Nell’ambito del Workhshop internazionale della Pontificia Accademia per la Vita, affronterò il tema: "Governare l'economia per il bene comune". Il mondo sta affrontando crisi interconnesse: clima, biodiversità, acqua e salute. Sebbene tali obiettivi siano globali e interconnessi, non siamo riusciti a trattarli come obiettivi collettivi con agende comuni. Nel mio recente articolo “Governing the Economics of the Common Good: from Correcting Market Failures to Shaping Collective Goals” (Governare l'economia del bene comune: dalla correzione dei fallimenti del mercato alla definizione di obiettivi collettivi), ho proposto un nuovo inquadramento del bene comune, inteso sia come definizione di obiettivi condivisi che come elaborazione di modalità per raggiungerli. Come riconosce Papa Francesco nella sua Enciclica Laudato si’, ciò implica la difesa della dignità delle persone socialmente, politicamente ed economicamente emarginate - non solo a parole, ma con politiche e nuove forme di collaborazione tra governo, imprese, lavoratori e società civile. Gli SDGs (Sustainable Development Goals), ad esempio, possono beneficiare di una prospettiva di bene comune perché la loro legittimità richiede la negoziazione dell'obiettivo a livello globale, nazionale e locale. È necessario portare al tavolo voci diverse per discutere di cosa significhi co-creare un'economia giusta e sostenibile. Infatti, una grande lezione del COVID-19 è stata che se l'attività economica - come lo sviluppo dei vaccini - non è governata per il bene comune, molte persone rimangono escluse dai suoi benefici. Ponendo l'accento sul come e sul cosa, il bene comune offre l'opportunità di promuovere la solidarietà umana, la condivisione delle conoscenze e la distribuzione collettiva delle ricompense.

Intervento del Prof. Jim Al-Khalili

The subject I wish to focus on is the role of artificial intelligence – not only in terms of how it will impact humanity in the way we live our everyday lives, but also whether it is changing our views about what it means to be human (in the sense of us being sentient, self-aware, thinking, biological entities).

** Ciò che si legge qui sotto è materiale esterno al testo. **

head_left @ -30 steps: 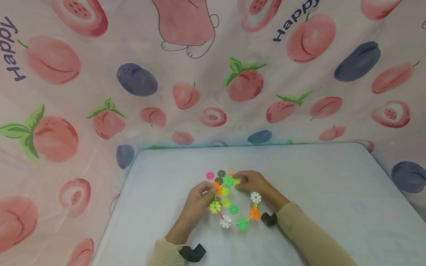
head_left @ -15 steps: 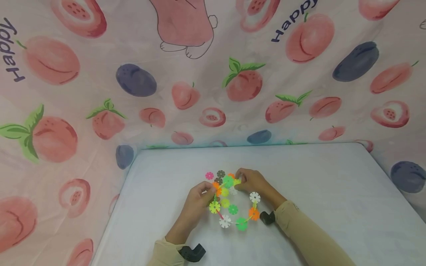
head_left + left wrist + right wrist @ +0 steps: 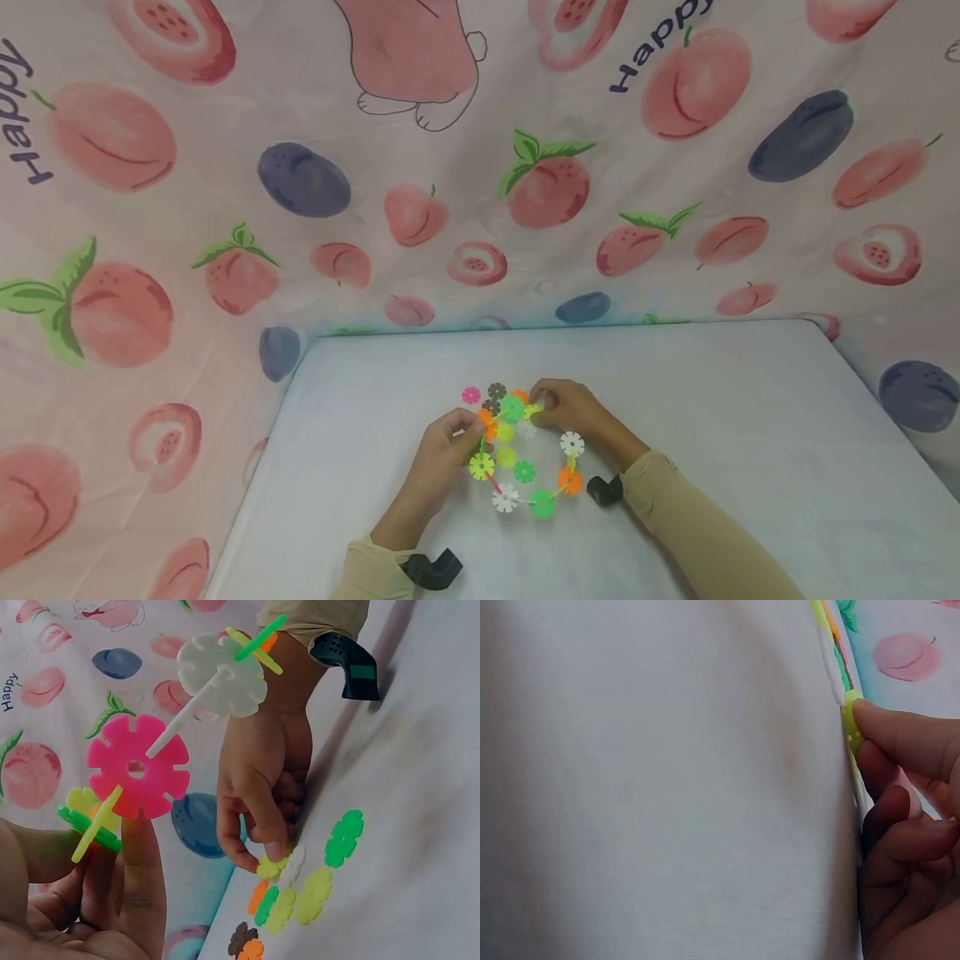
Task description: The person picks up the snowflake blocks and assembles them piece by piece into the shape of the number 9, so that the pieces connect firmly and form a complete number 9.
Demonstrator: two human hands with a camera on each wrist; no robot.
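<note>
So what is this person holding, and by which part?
The left grip pinches a chain of flower discs on its left side; exactly which disc is unclear. The right grip pinches a yellow disc by its edge.

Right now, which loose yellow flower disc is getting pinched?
The yellow flower disc in the right hand, pinched between thumb and finger. The other two loose yellow discs lie untouched on the table.

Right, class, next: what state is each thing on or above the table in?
Left hand: fingers curled, holding the disc chain
Disc chain: slotted together, raised off the table
Right hand: pinching a yellow disc
Yellow disc: held between thumb and finger
Loose discs: unjoined, lying on the table
</note>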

As a physicist (I feel like a humble physicist, because, I would say, physicists do not usually show humility!) and as a science popularizer, I will try to summarize some aspects of the impact that the computational power of machines can have on our lives.

All these have made our life easier; and we adapt to them so quickly that we forget what it was like without it. And none of them have made us any less ‘human’. They’ve changed us, yes – and we might argue not always for the better – but they have not altered our essence: what it means to be human.

What does all this mean for us humans? There are many challenges and potentially even existential threats that we need to confront in the face of the rapid advances of AI. And we should certainly be prepared for the day that machines might develop true intelligence and consciousness. Just as we should prepare for the day when we might discover life beyond Earth. Neither of these should give us an identity crisis.

But will AI ever think or feel like a human? I would say no. Why would it? And indeed, why should it? What makes us human is more than the neural connections in our brains. It is more than our intelligence, intuition, or creativity, all of which will likely one day be replicated in AIs. What makes us uniquely human is also about our behaviour and interaction with our physical surroundings, our relationships with each other within complex collective structures and societies; it is our shared cultures and beliefs, our history, our memories.